The Duke of Cambridge was the Queen’s representative during the State Visit of South Korea’s president Park Geun-hye.
Prince William took part in the ground breaking ceremony on Tuesday morning for the Korean War memorial along with President.
This was Prince William’s first time acting as representative for Her Majesty on an official State Visit in this country. Prior to today’s State Visit, the only State function he attended was with the Duchess of Cambridge, meeting President Obama and The First Lady on their 2011 State Visit.
With an increase in his royal duties after finishing his RAF career in Anglesey this past September, “we see this as a significant moment for him. He is stepping up to the plate,” a senior royal aide told The Telegraph.

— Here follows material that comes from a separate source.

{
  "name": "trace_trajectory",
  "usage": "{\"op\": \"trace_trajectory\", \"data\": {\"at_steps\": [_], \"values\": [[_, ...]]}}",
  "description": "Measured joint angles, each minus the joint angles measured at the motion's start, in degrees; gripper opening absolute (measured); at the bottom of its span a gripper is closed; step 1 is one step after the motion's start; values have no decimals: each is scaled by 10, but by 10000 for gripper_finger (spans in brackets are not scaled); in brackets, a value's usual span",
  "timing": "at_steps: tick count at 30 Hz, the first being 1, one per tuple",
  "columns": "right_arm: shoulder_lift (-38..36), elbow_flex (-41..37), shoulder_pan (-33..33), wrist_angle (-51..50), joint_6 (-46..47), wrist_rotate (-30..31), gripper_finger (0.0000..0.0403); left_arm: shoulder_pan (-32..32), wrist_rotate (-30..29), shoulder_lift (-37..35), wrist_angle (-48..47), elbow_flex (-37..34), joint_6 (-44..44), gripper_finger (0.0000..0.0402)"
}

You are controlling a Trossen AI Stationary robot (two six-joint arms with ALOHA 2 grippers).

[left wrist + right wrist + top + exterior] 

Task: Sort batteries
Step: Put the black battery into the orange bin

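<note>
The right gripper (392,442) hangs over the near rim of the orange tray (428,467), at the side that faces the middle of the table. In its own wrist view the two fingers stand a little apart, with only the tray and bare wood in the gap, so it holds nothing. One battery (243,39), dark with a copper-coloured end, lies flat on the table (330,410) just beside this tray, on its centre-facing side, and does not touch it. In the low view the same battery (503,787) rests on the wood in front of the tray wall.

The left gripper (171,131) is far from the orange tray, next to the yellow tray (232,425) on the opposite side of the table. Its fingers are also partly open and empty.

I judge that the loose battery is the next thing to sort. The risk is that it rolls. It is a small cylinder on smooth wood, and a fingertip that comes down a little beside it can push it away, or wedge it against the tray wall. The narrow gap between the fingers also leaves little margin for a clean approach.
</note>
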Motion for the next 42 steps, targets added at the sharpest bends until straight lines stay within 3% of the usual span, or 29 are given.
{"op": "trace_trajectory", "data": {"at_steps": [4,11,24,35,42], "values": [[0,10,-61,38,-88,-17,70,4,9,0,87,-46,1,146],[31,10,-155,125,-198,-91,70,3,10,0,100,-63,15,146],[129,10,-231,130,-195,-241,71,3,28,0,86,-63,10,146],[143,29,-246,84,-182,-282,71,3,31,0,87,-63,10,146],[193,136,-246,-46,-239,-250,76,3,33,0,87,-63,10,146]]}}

William had the honour to meet a few of 82,000 British military personnel who served in the Korean War. The war lasted from 1950-1953 and approximately 1,000 British servicemen lost their lives during the three year battle.
“[The Duke] asked about the conditions in the camp and about the climate. It means a great deal to have the future king of England here,” commented Tommy Clough, a former POW of the war. The memorial will be located at the Victoria Embankment Gardens in London.
President Park is staying at Buckingham Palace during her three-day State Visit. She addressed the crowd, heralding the many “sacrifices made by British soldiers – many doing National Service – in the war against Communist North Korea,” Gordon Rayner reports in The Telegraph.
“It is said that a friend in need is a friend indeed,” she said. “This memorial will remind future generations of the remarkable fruits of British friendship which will forever be etched in the hearts of the Korean people,” President Park concluded.
The scale model of the stone memorial was unveiled during today’s ceremony. The statue that is part of the 18 foot memorial will be sculpted by Phillip Jackson. It depicts a “British soldier in winter kit looking down as if in front of a battlefield grave to say goodbye to a fallen comrade.”
The memorial funded by private and corporate South Korean donors will be completed in summer 2014.
“It means everything to have this. So many people don’t know about the war. It came too soon after the end of World War Two and the country had had enough of war,” Dick Fair, a veteran of the war, commented.
“It’s taken a while. It’s an honour to be here. It’s the least I could do. It’s been a good opportunity for me to catch up and learn a bit more about the war,” William commented while speaking to the veterans.